Here is my error (as you can see I am using SQL 2014 with SP2).

RowNotfoundError

Troubleshooting

Lets assume we still on older version and the only thing we are getting is the seq no and command_id of the failing command/transaction. First what you need to check is distribution db and browse it just to get full transaction. Here are my results:

browse_error

As you can see it is update to TableC where PK value is =1. After checking subscriber we can confirm that the row is missing there.

Now there are two ways of fixing it:

1.Skip

By default all agent running on “Default Agent profile” that do not skip ANY Errors. However if you do not care about data on your subscriber to be consistent then you can skip that error by changing Agent Profile. You can see that this error have a code 20598, you can change agent profile to “Continue on data consistency errors.” or create your own Agent Profile with that -SkipErrors value 20598 and restart the agent (since 2017 CU3 you won’t need to restart agents). After that change you will see that Distribution Agent skipped that command and continue with next transactions. Note: That means ALL errors with that error code will be skipped for ALL published tables for that subscription!

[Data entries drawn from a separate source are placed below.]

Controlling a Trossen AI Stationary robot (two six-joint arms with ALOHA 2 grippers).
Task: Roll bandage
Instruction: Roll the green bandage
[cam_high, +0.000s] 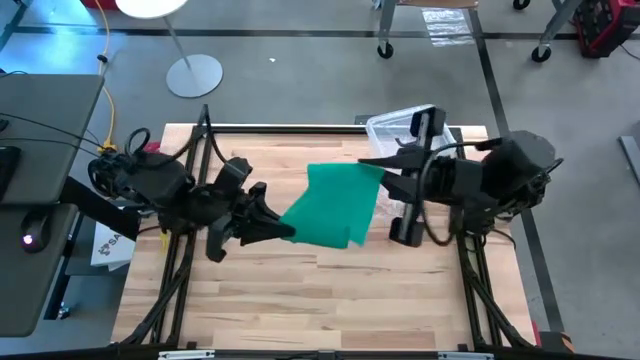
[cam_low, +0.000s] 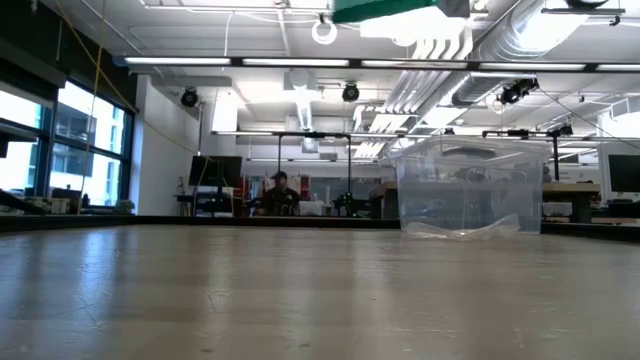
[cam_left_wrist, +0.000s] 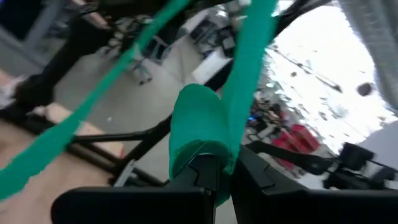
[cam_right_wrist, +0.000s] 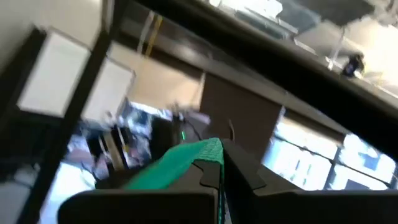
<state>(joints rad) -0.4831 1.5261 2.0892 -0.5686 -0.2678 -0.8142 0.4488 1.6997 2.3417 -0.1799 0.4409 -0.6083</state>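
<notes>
While both claws clamp it, the bandage (cam_high: 335, 205) hangs unrolled above the bench (cam_high: 330, 300), stretched between left claw (cam_high: 285, 229) and right claw (cam_high: 375, 165); rolling looks barely begun.

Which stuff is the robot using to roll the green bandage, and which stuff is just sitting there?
Using:
- bandage, held up off the table
- left claw, shut on one end
- right claw, shut on the other end

Just sitting:
- clear box
- plastic bag in the box
</notes>
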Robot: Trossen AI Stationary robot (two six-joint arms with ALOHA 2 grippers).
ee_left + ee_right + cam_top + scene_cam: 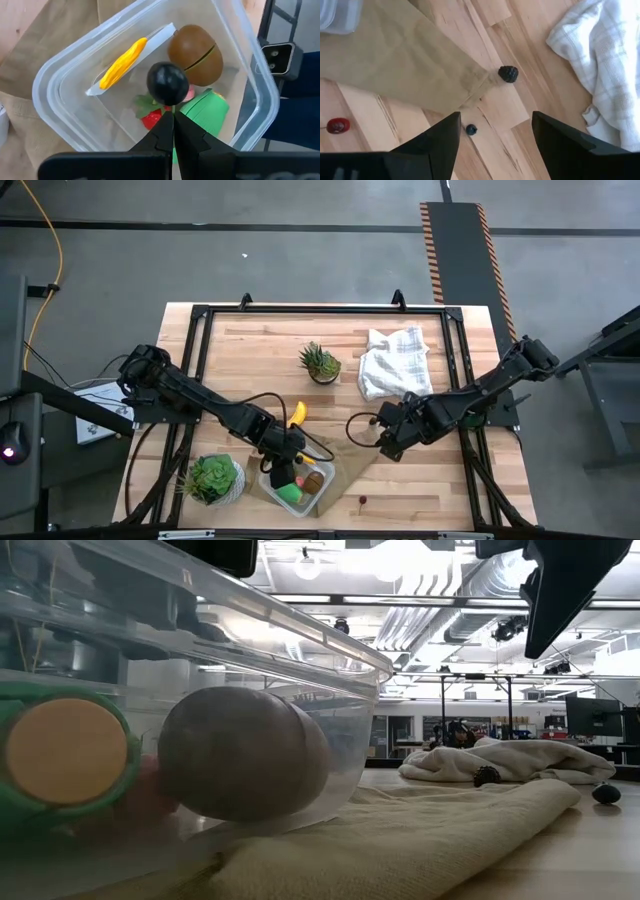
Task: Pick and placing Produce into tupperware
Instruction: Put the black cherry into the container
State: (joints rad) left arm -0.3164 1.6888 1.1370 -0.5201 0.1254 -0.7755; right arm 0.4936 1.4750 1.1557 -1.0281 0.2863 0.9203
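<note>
My left gripper (172,114) hangs over the clear tupperware (60,80), shut on a small black round berry (167,80). Inside the box lie a brown kiwi (195,48), a green piece (207,111), a red strawberry (152,119) and a yellow-orange piece (122,62). The low view shows the kiwi (240,755) and the green piece (65,750) through the wall. The yellow banana (297,414) lies on the table beyond the tupperware (270,485). My right gripper (495,132) is open above bare wood, over a blackberry (508,74) and a tiny dark berry (471,130). My left gripper pinches the black berry by its lower side (170,99) between the free ends of its two fingers, coming from above and pointing down into the box. The berry is lifted clear, above the pieces in the tupperware.
The tupperware stands on a flat brown paper bag (345,455). A white cloth (393,360) and a spiky plant (320,362) sit toward the far side, a leafy plant in a white pot (213,478) left of the box. A small red piece (338,125) lies near the front edge.
</note>
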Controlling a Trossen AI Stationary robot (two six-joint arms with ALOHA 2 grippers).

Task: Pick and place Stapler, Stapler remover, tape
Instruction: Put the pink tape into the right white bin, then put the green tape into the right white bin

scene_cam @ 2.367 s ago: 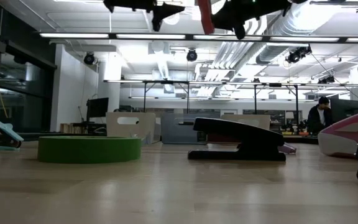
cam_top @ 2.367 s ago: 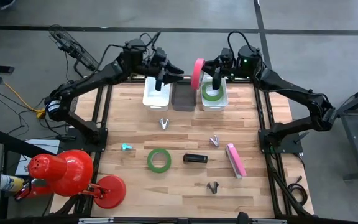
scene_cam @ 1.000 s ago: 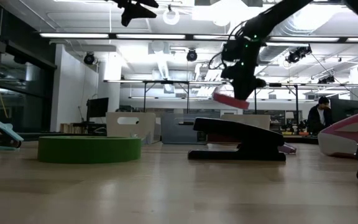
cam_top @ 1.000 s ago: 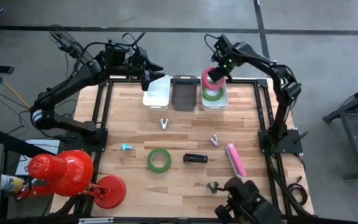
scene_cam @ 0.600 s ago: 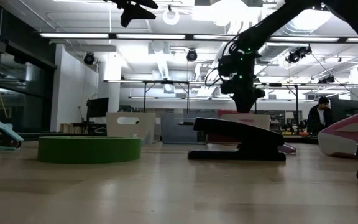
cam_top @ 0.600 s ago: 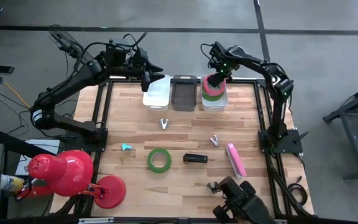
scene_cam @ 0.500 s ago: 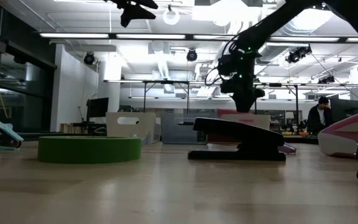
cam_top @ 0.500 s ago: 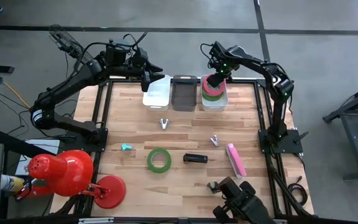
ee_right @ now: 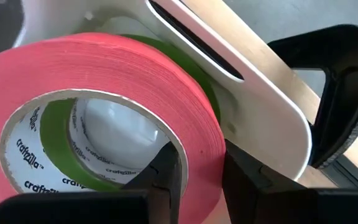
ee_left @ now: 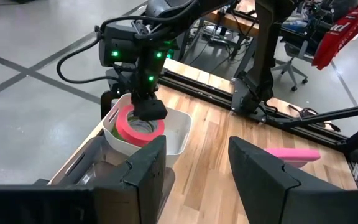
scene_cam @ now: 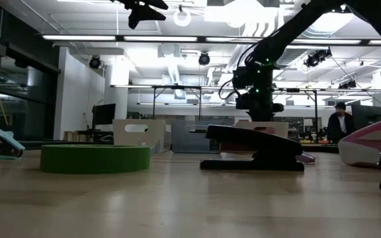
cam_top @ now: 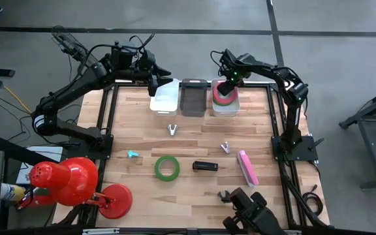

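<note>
So far, the right gripper [cam_top: 223, 87] clasps the pink tape [cam_top: 222, 93] over a green roll in the white bin [cam_top: 225, 108] at the worktop's far edge. Another green tape [cam_top: 166, 168], staplers and removers remain mid-table. The left gripper [cam_top: 159, 75] hangs spread.

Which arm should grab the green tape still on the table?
Left. Its claw is open and free; the right claw is shut on the pink tape in the bin. The green tape lies left of centre.

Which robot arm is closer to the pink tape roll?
Right. The right gripper pinches the pink tape roll inside the white bin; the left gripper hovers farther off.
</note>
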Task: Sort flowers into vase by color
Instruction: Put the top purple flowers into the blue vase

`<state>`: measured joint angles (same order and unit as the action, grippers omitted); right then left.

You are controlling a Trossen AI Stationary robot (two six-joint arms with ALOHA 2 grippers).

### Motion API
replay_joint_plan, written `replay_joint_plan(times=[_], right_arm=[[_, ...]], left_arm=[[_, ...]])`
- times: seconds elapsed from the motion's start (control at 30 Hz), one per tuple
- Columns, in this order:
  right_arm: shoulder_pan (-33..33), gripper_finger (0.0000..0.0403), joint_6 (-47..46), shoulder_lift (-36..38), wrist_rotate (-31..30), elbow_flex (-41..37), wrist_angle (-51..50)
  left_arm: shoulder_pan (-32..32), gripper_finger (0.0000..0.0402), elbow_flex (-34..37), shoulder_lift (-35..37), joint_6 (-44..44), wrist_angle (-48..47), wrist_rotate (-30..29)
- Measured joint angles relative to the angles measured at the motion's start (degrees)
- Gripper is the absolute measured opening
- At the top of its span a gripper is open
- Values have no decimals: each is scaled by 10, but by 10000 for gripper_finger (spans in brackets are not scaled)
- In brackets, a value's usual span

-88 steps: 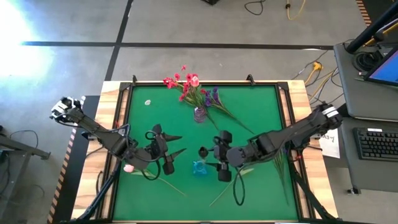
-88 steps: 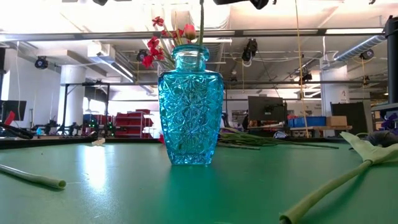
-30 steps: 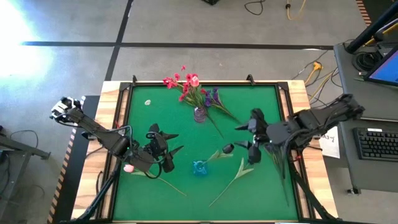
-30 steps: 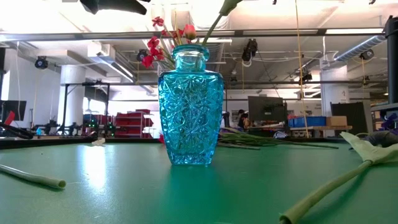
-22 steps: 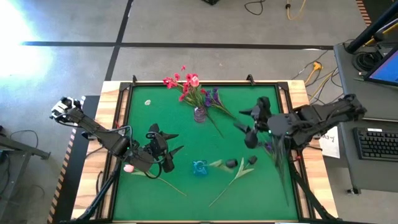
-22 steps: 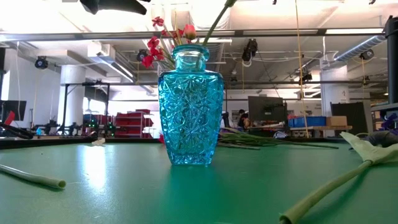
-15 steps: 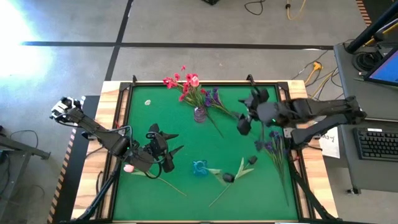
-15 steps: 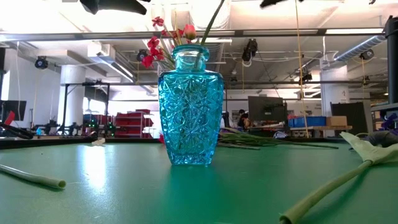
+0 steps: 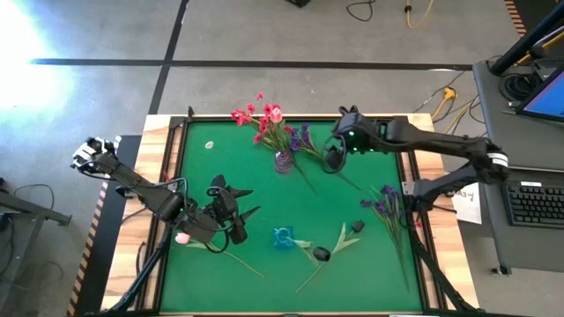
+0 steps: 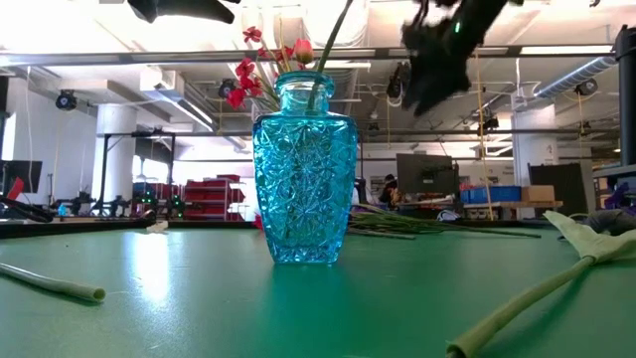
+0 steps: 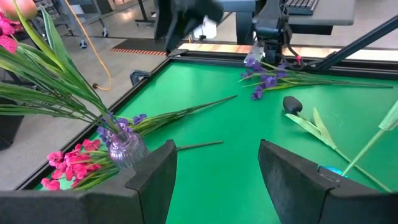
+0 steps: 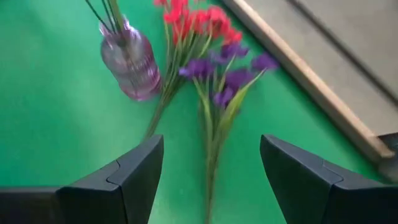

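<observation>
My right gripper (image 9: 333, 159) hangs open over the purple flowers (image 12: 227, 78); left gripper (image 9: 240, 214) open, idle.

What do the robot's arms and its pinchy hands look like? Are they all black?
Mostly, yes. Both arms are dark and thin, built from jointed segments, with black cables looping beside them. The left arm has a pale grey base at the table's edge; the right arm wears a white band. The left gripper and right gripper each have two chunky, angular black jaws. A small green light glows on the right arm.
</observation>
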<state>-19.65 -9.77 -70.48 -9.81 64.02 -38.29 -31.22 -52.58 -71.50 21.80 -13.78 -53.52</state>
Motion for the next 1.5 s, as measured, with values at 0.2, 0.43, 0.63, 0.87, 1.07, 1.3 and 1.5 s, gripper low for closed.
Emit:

If you want to be more selective and skip row not found only for specific table what you can do is modify the update replication proc for given table on the subscriber. You just commenting out last part of proc and put RETURN(1) like that:

skipping_replication_proc

After error been skipped you can revert changes.

2. Insert missing data

I would assume we do not want to miss data on the subscriber. The easiest way for fixing smaller amount of data we can just use tool sp_generate_inserts  I am using it a lot and it is very useful with plenty of settings (include columns, Identity etc.). However it we have bigger set of data you could export table (or just set of data) to subscriber under different name and use left/right join to find missing data. It is quite a bit of work but in this case you will avoid running snapshot and overwriting entire table on Subscriber. Alternative for this is creating separate Snapshot replication on the side for that one table (with different destination name) and deliver the snapshot to Subscriber and then do the join to find missing data. Just note on that if you decide to overwrite table on Subscriber with new Snapshot you will get other errors on that Distribution agent. Here is an example.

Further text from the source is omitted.